In your experiments, were motion controls registered by a game at all (in emulated joycon mode)? In my case motion controls work in Mario Party mini-games, but the axes are horribly messed up: rotated and inverted. Still, with trial and error, it is possible to find such controller orientation in which you can play the game.
When I initially messed with this, I didn't support motion controls. I can't remember exactly, but I think it was only @Banz99 who looked at the behaviour involving motion controls. I was mostly dealing with the "scientific" side of acquiring data recordings and producing some plots. From memory, the accelerometer data is fine and it's just the gyro that is in this messed up format. The axes would still need to be rotated, but it's possible some games can appear to work more or less fine if they're more concerned with the accelerometer data. It's also possible that some games are initialising the motion controls in different modes, which could explain this undocumented format we're seeing.
I've tried to modify HandleHidCommandMcuWrite() and fw_ver in HandleHidCommandGetDeviceInfo as you've suggested, it helped to get rid off the update notification. However, as I mentioned earlier, if I change reported fw_ver to anything other than {0x03, 0x48} (Pro Controller) the motion controls stop to being registered by the game at all. Did you experience anything similar?
Can't say I have. I'm pretty sure I was swapping in the latest Joycon firmware version without issue at the time I made that branch. But then again, I didn't support motion controls at the time. I guess this is uncharted territory.

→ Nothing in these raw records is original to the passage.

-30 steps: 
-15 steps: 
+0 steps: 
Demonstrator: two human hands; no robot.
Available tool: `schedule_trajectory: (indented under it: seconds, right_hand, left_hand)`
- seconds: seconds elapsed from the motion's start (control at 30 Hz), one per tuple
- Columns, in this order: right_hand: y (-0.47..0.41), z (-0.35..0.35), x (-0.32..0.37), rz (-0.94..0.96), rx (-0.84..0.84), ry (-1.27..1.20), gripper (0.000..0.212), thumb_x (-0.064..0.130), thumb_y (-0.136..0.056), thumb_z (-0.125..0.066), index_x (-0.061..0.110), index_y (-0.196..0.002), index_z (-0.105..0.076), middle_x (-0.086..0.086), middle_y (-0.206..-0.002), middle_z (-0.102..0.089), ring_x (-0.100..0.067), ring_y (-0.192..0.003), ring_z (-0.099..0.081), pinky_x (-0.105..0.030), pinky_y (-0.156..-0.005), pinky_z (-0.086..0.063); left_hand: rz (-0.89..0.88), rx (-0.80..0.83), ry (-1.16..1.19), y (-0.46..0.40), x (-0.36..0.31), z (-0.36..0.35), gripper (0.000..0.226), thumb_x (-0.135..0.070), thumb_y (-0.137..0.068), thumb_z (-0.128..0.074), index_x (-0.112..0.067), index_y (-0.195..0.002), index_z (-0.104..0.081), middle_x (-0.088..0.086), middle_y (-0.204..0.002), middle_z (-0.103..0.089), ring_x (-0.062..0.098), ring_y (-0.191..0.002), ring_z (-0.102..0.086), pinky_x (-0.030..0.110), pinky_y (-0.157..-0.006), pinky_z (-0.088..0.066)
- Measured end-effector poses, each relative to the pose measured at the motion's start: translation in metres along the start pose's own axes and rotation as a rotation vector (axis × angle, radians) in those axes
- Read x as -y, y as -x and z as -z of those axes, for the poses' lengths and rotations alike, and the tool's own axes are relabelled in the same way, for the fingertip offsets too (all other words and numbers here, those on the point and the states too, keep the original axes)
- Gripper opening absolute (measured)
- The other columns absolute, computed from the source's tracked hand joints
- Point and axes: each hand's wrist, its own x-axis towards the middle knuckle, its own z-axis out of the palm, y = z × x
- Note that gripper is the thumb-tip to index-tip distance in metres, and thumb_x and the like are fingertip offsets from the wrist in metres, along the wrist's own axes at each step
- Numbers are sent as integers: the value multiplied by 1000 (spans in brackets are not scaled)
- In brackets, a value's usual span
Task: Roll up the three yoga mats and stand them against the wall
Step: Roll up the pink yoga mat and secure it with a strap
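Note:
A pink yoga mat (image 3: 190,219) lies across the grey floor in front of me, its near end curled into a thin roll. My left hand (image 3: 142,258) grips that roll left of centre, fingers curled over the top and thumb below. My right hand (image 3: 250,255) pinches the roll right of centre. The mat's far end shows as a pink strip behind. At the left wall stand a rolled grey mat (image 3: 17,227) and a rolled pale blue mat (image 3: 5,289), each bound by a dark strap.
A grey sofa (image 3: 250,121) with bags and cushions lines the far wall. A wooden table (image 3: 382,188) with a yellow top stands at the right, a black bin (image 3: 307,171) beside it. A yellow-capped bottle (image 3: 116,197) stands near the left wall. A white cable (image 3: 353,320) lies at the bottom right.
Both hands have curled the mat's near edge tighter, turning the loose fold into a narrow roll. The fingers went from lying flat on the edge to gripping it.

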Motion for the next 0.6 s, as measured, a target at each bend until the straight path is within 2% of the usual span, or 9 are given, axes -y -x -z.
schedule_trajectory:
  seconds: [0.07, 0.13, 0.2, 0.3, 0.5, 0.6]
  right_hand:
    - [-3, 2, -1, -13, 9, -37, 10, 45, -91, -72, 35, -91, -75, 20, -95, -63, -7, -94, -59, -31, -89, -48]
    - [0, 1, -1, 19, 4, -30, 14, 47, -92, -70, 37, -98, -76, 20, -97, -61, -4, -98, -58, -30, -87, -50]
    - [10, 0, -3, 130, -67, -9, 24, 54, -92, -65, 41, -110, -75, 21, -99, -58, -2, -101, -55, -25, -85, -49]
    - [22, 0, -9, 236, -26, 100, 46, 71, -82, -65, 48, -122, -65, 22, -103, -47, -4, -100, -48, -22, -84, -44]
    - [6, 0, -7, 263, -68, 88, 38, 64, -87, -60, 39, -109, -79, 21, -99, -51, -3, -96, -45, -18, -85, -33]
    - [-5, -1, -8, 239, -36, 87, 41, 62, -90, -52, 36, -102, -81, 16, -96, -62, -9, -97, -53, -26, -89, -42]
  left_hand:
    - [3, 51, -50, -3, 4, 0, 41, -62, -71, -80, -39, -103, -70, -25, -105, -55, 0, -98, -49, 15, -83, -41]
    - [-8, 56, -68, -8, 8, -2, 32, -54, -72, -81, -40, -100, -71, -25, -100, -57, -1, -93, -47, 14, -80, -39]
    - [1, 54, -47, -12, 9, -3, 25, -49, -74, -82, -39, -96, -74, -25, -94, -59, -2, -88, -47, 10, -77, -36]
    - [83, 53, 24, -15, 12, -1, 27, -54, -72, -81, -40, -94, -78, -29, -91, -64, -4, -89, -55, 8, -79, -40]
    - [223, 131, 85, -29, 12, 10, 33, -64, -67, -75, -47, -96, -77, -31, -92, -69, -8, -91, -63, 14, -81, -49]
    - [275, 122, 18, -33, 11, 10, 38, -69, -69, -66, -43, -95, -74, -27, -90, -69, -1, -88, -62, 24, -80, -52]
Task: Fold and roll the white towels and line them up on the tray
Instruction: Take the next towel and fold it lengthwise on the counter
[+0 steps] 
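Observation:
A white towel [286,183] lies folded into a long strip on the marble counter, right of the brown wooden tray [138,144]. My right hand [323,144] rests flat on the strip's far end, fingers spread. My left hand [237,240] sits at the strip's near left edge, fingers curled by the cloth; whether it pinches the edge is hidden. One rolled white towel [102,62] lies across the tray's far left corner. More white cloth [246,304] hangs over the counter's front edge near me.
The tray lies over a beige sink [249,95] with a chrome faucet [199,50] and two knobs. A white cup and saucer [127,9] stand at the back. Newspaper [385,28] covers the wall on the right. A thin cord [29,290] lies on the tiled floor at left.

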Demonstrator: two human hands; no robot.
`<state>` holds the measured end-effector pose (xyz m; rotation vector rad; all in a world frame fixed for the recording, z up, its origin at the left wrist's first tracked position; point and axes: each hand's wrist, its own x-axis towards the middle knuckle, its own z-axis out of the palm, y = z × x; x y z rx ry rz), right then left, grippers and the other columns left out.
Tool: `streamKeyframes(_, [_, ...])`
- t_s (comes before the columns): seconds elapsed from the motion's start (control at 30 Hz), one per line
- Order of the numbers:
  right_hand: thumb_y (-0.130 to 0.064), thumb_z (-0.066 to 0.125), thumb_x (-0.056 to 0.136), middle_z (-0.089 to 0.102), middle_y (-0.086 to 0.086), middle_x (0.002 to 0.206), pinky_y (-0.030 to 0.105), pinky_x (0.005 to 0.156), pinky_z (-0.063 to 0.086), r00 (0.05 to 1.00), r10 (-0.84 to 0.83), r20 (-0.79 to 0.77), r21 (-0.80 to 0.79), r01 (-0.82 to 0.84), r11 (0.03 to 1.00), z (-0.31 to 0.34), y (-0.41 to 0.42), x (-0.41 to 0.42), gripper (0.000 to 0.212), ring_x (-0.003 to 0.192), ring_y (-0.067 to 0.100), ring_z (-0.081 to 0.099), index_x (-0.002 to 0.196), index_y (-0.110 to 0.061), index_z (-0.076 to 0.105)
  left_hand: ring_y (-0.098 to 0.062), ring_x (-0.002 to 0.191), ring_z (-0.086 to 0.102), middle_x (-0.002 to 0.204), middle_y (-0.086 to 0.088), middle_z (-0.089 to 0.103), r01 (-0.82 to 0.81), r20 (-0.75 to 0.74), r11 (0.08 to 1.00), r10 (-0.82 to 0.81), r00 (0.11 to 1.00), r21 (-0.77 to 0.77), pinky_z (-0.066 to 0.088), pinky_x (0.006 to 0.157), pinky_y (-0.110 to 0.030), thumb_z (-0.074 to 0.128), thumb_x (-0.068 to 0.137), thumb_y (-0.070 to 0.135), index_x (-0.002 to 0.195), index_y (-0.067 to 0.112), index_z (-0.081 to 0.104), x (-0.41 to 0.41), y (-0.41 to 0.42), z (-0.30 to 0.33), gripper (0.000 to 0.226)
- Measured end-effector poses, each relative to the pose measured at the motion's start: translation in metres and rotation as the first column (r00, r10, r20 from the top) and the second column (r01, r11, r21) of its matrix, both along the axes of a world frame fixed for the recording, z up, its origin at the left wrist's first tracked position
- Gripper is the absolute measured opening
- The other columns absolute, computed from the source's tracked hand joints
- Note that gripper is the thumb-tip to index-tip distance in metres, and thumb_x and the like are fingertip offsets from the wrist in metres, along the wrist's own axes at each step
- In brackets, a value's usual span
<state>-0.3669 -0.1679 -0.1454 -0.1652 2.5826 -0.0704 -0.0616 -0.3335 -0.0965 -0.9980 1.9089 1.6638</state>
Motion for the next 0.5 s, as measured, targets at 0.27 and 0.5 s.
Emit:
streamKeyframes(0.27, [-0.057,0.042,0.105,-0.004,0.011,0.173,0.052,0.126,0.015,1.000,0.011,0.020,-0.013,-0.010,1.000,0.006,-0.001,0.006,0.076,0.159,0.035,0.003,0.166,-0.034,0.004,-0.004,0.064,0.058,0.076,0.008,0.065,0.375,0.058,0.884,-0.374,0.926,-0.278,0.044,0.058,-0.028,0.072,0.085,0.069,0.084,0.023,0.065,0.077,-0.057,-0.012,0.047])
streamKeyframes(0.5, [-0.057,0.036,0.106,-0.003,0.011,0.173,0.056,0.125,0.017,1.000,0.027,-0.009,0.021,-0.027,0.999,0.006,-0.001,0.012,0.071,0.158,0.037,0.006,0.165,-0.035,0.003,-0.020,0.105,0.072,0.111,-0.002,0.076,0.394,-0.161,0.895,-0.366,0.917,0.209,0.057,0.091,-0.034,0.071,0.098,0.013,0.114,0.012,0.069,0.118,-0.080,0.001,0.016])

I now moved to Mario Kart for testing motion controls and found that with the following mapping of IMU data everything seems to work (at least in this game)
right joycon
x := -y
y := -x
z := -z
left joycon
x := y
y := -x
z := z
I've updated my branch accordingly.
Still, I cannot make sense why motion controls stop responding when I send correct joycon fw version. For now I'm leaving it as it is (i.e. reporting pro controller fw version), since it seems to function fine and the pesky update message is only a minor inconvenience really.
I know this is pretty niche, but can we get way to register pro controllers as joy-cons WITHOUT motion data for now?
There is only 1 game I know of which it would be super useful for. And that is Cluckpuck 99. It only allows party mode with joy-cons (don't ask me why) and doesn't use motion controls. There may be others without motion controls, but this would be a godsend if the everything else is already implemented but you didn't want to push this further since most people want it for motion control data.
@brendongl You can try out the branch I published. Seem like this issue is not popular enough to warrant a merge into the main build =)
I am a noob and have no idea how to download a fork/branch. Any guidance would be appreciated!
I've uploaded the binaries and updated the readme file. Check it out, should be relatively easy to install now. Let me know if there are problems.